__Task directions__: Take the data below and extract the lines from the one with "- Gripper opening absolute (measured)" to the one with "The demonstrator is", inclusive, exactly as written.

### Excerpted data

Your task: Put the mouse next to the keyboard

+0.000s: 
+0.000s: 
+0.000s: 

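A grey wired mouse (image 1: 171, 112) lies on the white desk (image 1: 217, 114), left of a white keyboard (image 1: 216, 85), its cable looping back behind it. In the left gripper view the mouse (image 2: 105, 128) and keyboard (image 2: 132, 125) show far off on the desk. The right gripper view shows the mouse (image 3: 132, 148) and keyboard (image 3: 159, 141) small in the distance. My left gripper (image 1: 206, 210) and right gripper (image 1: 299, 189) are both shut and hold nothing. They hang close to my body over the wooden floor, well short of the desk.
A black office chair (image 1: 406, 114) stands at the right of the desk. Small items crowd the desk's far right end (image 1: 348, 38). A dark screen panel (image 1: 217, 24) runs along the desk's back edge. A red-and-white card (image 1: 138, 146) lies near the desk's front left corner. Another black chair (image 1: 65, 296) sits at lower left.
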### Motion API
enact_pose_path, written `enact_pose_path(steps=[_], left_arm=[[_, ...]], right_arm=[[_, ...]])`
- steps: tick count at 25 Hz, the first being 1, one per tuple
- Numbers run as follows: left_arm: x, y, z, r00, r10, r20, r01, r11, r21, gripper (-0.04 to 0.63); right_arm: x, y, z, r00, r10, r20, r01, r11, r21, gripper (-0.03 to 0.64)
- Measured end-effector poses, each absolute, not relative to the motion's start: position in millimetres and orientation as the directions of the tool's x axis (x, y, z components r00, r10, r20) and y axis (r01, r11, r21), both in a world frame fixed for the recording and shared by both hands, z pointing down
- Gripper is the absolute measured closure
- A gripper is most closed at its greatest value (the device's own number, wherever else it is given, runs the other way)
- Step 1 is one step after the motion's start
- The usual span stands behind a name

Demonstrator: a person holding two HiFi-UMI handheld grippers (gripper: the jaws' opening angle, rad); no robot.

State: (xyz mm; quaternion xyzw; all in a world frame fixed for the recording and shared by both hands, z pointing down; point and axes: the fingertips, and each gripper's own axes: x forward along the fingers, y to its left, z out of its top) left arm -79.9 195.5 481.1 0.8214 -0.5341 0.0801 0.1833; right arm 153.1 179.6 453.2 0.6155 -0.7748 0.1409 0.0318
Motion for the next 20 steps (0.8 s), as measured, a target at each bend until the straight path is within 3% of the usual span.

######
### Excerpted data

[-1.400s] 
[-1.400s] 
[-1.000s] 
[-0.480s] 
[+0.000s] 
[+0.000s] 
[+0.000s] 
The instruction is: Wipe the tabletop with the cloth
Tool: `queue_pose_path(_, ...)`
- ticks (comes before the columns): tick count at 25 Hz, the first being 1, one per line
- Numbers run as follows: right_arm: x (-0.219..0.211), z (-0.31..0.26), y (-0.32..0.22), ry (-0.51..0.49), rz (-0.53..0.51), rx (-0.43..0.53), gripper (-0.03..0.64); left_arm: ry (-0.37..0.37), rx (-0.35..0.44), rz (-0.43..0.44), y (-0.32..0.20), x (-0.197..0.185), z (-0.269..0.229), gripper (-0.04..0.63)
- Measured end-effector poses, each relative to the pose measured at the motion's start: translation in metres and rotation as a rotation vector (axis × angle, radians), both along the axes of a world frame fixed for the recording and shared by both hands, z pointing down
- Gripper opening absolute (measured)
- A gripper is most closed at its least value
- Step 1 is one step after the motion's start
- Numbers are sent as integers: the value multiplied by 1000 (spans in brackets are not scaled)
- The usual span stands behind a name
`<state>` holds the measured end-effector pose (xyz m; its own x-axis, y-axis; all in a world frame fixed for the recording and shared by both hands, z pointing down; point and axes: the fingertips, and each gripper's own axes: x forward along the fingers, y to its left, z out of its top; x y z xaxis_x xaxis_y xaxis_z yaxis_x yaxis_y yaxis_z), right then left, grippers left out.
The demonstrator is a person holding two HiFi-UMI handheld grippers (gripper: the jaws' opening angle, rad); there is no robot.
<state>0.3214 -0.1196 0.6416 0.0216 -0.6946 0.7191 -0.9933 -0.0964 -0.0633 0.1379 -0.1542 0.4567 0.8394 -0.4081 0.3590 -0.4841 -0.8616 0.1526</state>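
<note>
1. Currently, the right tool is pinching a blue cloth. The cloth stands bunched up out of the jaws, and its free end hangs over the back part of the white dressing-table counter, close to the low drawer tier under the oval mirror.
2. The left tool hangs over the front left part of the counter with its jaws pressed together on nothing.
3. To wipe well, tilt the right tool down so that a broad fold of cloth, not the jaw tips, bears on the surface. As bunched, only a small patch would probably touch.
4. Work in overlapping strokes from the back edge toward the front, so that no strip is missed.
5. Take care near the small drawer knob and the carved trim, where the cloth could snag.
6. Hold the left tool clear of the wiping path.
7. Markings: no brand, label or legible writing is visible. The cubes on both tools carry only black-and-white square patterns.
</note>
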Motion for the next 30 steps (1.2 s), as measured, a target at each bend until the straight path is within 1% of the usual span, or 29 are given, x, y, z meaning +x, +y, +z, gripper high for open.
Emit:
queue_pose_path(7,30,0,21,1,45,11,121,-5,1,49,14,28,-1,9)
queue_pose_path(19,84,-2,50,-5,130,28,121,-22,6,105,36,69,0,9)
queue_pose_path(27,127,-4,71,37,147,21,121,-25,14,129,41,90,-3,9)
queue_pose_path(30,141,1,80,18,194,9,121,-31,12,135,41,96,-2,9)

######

__Output of the exercise__:
- Gripper opening absolute (measured)
- A gripper is most closed at its least value
- Step 1 is one step after the motion's start
- Numbers are sent as integers: the value multiplied by 1000 (spans in brackets are not scaled)
- The usual span stands behind a name
`<state>` holds the measured end-effector pose (xyz m; its own x-axis, y-axis; all in a world frame fixed for the recording and shared by both hands, z pointing down; point and axes: the fingertips, and each gripper's own axes: x forward along the fingers, y to its left, z out of its top; x y z xaxis_x xaxis_y xaxis_z yaxis_x yaxis_y yaxis_z), right then left, grippers left out.
The demonstrator is a person holding two HiFi-UMI handheld grippers (gripper: the jaws' opening angle, rad); there is no robot.

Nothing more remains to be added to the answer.